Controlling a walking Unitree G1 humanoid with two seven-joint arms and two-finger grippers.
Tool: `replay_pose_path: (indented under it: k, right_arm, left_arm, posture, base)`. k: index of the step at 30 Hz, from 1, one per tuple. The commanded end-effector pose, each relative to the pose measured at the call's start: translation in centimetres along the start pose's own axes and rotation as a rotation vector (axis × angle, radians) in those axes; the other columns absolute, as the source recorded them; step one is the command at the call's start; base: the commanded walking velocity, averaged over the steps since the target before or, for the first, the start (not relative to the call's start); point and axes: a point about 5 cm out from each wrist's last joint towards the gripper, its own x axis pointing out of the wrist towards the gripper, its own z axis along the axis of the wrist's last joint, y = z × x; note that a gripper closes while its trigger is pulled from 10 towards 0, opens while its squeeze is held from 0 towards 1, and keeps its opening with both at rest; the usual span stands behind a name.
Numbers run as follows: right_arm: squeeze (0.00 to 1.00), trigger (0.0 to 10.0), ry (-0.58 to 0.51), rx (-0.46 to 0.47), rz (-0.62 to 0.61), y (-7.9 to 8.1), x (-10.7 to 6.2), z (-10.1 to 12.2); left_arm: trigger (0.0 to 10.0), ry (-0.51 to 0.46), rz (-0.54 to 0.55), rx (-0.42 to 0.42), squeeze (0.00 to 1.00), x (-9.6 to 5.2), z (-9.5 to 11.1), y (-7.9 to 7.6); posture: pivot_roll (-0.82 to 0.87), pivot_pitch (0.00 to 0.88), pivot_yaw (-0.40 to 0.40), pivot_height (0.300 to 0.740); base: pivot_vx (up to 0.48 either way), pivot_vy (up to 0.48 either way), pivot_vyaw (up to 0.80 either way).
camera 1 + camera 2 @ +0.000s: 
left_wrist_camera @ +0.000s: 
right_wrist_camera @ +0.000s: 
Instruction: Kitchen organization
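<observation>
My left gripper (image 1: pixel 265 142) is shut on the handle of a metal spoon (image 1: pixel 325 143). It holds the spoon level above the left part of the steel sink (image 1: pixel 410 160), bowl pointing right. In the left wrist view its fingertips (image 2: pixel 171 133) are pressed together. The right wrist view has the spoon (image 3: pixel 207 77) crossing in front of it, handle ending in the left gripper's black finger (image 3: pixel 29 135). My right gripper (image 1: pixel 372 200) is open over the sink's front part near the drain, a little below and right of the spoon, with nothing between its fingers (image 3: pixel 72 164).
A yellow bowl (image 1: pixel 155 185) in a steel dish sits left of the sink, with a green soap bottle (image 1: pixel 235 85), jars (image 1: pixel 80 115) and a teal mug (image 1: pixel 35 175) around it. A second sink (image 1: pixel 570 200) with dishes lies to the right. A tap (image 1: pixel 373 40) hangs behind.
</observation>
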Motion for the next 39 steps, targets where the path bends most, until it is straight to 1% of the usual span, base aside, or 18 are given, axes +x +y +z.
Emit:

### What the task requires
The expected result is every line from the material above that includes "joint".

### Solution
Controlling a walking Unitree G1 humanoid with two seven-joint arms and two-finger grippers.
Tool: `replay_pose_path: (indented under it: k, right_arm, left_arm, posture, base)`. k: index of the step at 30 Hz, from 1, one per tuple. The commanded end-effector pose, each relative to the pose measured at the call's start: translation in centimetres along the start pose's own axes and rotation as a rotation vector (axis × angle, radians) in those axes; the other columns absolute, as the source recorded them; step one is the command at the call's start; base: the commanded walking velocity, averaged over the steps since the target before or, for the first, the start (not relative to the call's start); point and axes: a point about 5 cm out from each wrist's last joint towards the gripper, its own x axis pointing out of the wrist towards the gripper, its own z axis along the axis of the wrist's last joint, y = z × x; note that a gripper closes while its trigger is pulled from 10 towards 0, opens while its squeeze is held from 0 towards 1, and keeps its opening with both at rest; the usual span stands behind a name.

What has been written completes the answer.